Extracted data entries
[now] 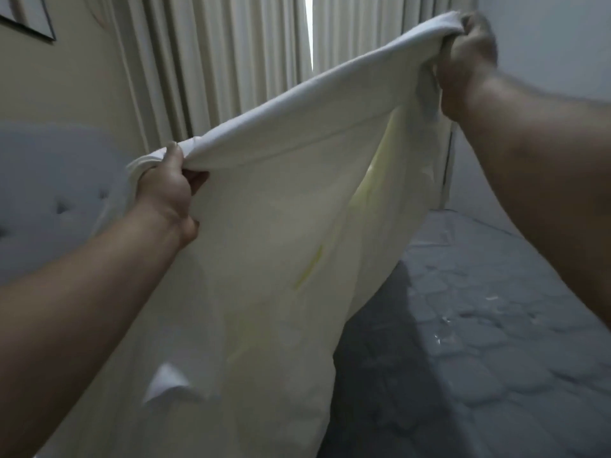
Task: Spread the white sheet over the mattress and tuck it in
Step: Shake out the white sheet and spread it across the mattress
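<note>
Up in front of us the white sheet (264, 226) hangs off its top edge, left hand (165, 190) and right hand (466, 64) both fisted tight on it, right one higher. It blocks most of the grey mattress (496, 325), bare on the right. Tufted headboard (49, 193) left, curtains (215, 61) far behind, wall (545, 44) close right.

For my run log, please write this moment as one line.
left hand: gripping sheet edge | right hand: gripping sheet edge, higher | sheet: held up, hanging | mattress: uncovered at right
</note>
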`<move>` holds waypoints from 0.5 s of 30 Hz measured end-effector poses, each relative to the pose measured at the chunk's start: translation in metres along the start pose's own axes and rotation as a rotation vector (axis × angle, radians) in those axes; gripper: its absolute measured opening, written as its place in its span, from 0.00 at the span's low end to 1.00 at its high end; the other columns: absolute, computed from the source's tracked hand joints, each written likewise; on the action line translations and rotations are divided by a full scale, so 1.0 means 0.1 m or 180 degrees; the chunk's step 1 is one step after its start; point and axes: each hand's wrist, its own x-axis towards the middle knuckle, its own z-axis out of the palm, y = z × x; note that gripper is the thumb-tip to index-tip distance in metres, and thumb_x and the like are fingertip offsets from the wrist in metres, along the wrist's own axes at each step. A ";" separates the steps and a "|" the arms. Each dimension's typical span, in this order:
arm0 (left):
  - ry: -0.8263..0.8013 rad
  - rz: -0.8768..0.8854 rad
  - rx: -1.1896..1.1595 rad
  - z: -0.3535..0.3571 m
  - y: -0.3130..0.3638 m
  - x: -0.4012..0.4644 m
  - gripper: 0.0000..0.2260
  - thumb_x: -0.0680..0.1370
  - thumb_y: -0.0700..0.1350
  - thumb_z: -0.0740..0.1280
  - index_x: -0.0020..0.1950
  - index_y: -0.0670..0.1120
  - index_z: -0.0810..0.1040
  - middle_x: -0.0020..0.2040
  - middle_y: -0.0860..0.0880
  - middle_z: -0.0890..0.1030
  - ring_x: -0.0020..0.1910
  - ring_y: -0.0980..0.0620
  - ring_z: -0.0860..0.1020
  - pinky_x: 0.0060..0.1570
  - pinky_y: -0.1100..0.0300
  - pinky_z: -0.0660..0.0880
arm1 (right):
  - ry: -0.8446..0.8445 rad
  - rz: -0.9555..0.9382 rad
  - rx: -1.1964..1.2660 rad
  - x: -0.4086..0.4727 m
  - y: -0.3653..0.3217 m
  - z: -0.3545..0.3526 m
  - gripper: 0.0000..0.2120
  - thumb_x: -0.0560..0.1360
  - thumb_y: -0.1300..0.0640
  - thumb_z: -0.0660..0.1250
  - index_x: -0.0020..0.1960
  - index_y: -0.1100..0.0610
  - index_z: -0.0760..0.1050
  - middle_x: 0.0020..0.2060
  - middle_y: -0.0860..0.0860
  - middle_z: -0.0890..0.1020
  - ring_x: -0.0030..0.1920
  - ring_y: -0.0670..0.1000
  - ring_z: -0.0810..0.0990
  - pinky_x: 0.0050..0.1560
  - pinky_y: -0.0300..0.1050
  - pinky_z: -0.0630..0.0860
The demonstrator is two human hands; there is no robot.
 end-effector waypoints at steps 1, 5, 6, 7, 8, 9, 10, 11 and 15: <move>-0.0039 -0.0035 0.0039 0.11 -0.08 0.01 0.18 0.85 0.60 0.56 0.51 0.54 0.82 0.46 0.63 0.86 0.54 0.63 0.82 0.72 0.34 0.53 | 0.0038 -0.0007 -0.0357 0.11 0.14 -0.14 0.12 0.74 0.45 0.58 0.48 0.49 0.79 0.48 0.49 0.85 0.53 0.51 0.83 0.51 0.46 0.82; -0.0126 -0.0428 0.0272 0.42 -0.52 -0.09 0.17 0.84 0.62 0.58 0.57 0.53 0.78 0.50 0.61 0.84 0.53 0.62 0.81 0.72 0.33 0.55 | -0.0144 0.0494 -0.2059 0.21 1.11 -0.88 0.15 0.77 0.53 0.59 0.60 0.53 0.79 0.59 0.58 0.82 0.54 0.58 0.80 0.56 0.52 0.79; -0.0170 -0.0544 0.0322 0.48 -0.67 -0.15 0.16 0.84 0.62 0.58 0.58 0.52 0.78 0.49 0.60 0.83 0.51 0.62 0.81 0.69 0.37 0.60 | -0.0301 0.0825 -0.2092 0.09 1.40 -1.10 0.14 0.78 0.54 0.59 0.59 0.52 0.78 0.59 0.60 0.81 0.53 0.60 0.80 0.56 0.56 0.81; -0.0145 -0.0622 0.0382 0.53 -0.82 -0.22 0.16 0.84 0.61 0.58 0.56 0.51 0.78 0.48 0.59 0.83 0.48 0.62 0.81 0.64 0.43 0.65 | -0.0466 0.1167 -0.1975 -0.08 1.68 -1.29 0.12 0.79 0.55 0.59 0.59 0.52 0.77 0.59 0.62 0.81 0.52 0.61 0.80 0.55 0.60 0.82; -0.0140 -0.0659 0.0364 0.55 -0.94 -0.28 0.16 0.84 0.61 0.59 0.52 0.51 0.77 0.46 0.59 0.83 0.46 0.61 0.81 0.58 0.48 0.68 | -0.0567 0.1494 -0.1781 -0.29 1.96 -1.47 0.11 0.81 0.56 0.58 0.59 0.52 0.76 0.58 0.62 0.81 0.50 0.61 0.81 0.53 0.61 0.83; -0.0060 -0.0623 0.0382 0.55 -1.07 -0.31 0.16 0.83 0.61 0.61 0.49 0.50 0.76 0.46 0.58 0.83 0.46 0.59 0.82 0.56 0.50 0.69 | -0.0634 0.1826 -0.1615 -0.57 2.22 -1.63 0.12 0.83 0.56 0.57 0.62 0.54 0.75 0.58 0.62 0.81 0.48 0.61 0.82 0.52 0.59 0.83; 0.0012 -0.0521 0.0405 0.54 -1.16 -0.35 0.17 0.82 0.63 0.62 0.47 0.50 0.76 0.48 0.57 0.83 0.48 0.56 0.82 0.57 0.49 0.70 | -0.0686 0.2130 -0.1519 -0.81 2.45 -1.80 0.12 0.84 0.55 0.56 0.64 0.56 0.72 0.57 0.61 0.81 0.48 0.60 0.82 0.50 0.57 0.82; 0.0113 -0.0427 0.0505 0.51 -1.23 -0.34 0.18 0.79 0.64 0.63 0.47 0.50 0.77 0.50 0.56 0.84 0.50 0.54 0.83 0.60 0.47 0.72 | -0.0725 0.2401 -0.1502 -1.11 2.72 -1.95 0.13 0.84 0.52 0.58 0.66 0.55 0.70 0.56 0.59 0.80 0.50 0.60 0.82 0.51 0.56 0.80; 0.0658 -0.0132 0.0711 0.28 -1.18 -0.13 0.28 0.67 0.70 0.64 0.58 0.53 0.81 0.51 0.54 0.86 0.49 0.49 0.84 0.54 0.46 0.80 | -0.0595 0.2583 -0.1594 -2.04 3.62 -2.26 0.42 0.67 0.50 0.80 0.74 0.53 0.62 0.63 0.53 0.75 0.60 0.59 0.77 0.59 0.55 0.77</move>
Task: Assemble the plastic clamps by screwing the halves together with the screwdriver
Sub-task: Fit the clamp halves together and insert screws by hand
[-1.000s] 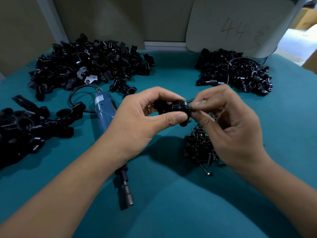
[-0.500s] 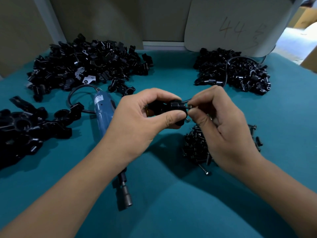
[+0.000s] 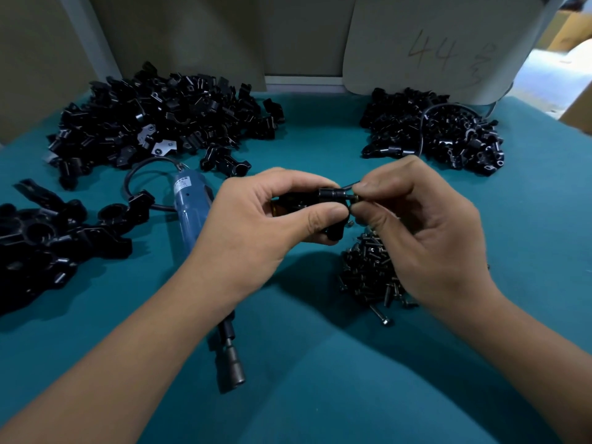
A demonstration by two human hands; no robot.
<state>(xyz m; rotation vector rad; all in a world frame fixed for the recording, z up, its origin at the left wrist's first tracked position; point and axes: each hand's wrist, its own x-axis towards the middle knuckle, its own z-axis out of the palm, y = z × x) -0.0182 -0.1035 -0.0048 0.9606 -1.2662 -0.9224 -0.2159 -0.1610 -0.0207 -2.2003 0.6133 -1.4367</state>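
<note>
The teal worktop point(image 3: 320, 395) fills nearly the whole view. On it, at about eleven o'clock, lies the biggest heap of black clamp parts point(image 3: 160, 123); a second heap point(image 3: 448, 133) sits at about one o'clock with a thin black cable looped over it, and a cluster of larger black pieces point(image 3: 48, 235) lies at nine o'clock by the left edge. Behind the one o'clock heap stands a pale board point(image 3: 432, 43) with "44" written on it.

The blue screwdriver point(image 3: 192, 200) lies on the worktop just left of centre, its dark metal tip pointing toward six o'clock, its cord curling at the top; the left forearm crosses over its middle. No hand touches it.

The left hand point(image 3: 256, 229) is raised at centre, fingers and thumb curled and clamped around a black clamp point(image 3: 326, 200). The right hand point(image 3: 426, 232), just at three o'clock of it, pinches a small screw point(image 3: 354, 197) between thumb and forefinger, held against the clamp's right end.

Below the right hand, at about five o'clock from centre, lies a small pile of dark screws point(image 3: 368, 270), with one loose screw point(image 3: 381, 315) just beside its near edge.
</note>
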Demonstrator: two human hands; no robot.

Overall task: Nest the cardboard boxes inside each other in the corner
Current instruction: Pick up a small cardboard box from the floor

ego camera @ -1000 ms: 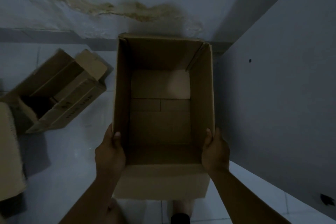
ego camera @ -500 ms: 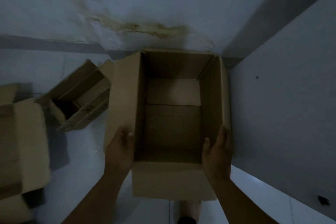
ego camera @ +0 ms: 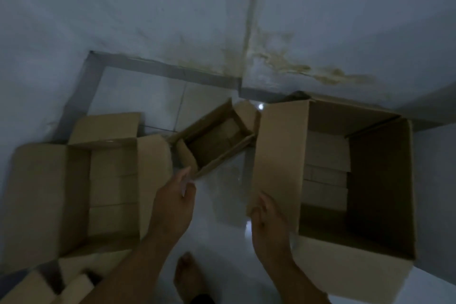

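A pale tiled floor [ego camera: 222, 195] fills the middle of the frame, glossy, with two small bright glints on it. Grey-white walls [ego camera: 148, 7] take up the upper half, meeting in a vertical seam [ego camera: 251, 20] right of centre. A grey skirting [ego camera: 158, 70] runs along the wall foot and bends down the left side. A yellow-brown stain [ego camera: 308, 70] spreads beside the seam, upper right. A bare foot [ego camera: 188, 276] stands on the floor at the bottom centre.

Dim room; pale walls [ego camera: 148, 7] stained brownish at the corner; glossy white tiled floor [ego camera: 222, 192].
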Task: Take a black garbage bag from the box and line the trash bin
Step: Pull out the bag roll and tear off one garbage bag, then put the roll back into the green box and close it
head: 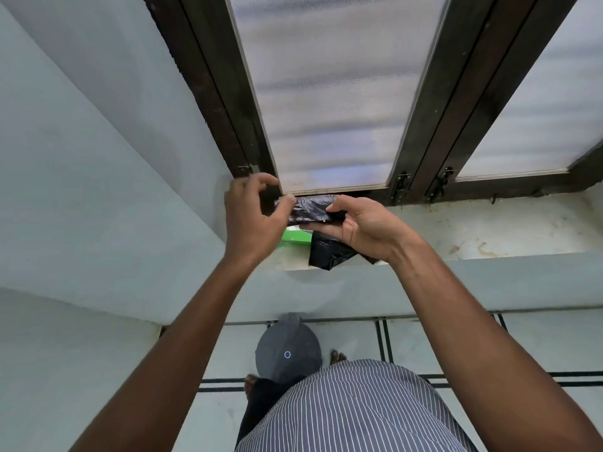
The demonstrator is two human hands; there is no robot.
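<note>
Both hands are up at the window sill [489,230], working a roll of black garbage bags [311,208]. The left hand [253,216] pinches the roll's left end with curled fingers, and the right hand [365,228] is curled round its right end, with a loose bag tail [329,252] hanging just below it. That thin film looks feather-light, floppy and slippery, so I'd grab it at the edge. The green box [295,236] sits on the sill under the roll. The grey trash bin [287,349] is down on the floor, well apart.
</note>
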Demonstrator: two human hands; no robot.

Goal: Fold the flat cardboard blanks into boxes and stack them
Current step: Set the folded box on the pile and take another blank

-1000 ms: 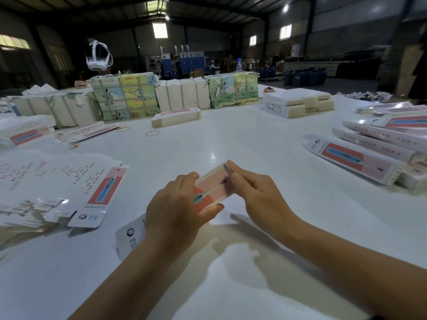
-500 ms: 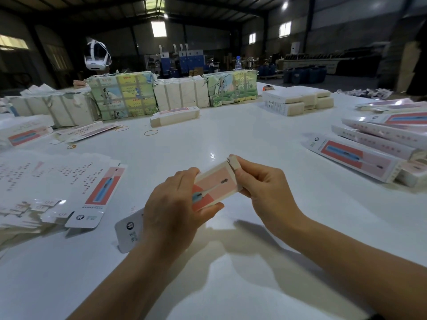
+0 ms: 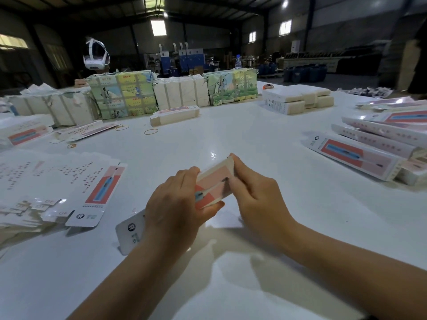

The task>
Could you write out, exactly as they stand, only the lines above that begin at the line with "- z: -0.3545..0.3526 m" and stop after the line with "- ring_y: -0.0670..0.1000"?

Output below>
  - z: -0.3545..0.3526 m
  - gripper: 0.0000..0.2120
  - thumb_x: -0.0560..0.1360
  - thumb_y: -0.1300..0.0640
  - thumb_z: -0.0660..0.1250
  - index_x: -0.0020..0.1960
  - index_y: -0.1100..0.0610
  - index_z: -0.0760..0.1050
  - middle_x: 0.0020..0.2060
  - middle_y: -0.0860..0.0860
  - middle_z: -0.0890..0.1020
  - ring_x: -0.0030..0.1920
  - ring_y: -0.0670..0.1000

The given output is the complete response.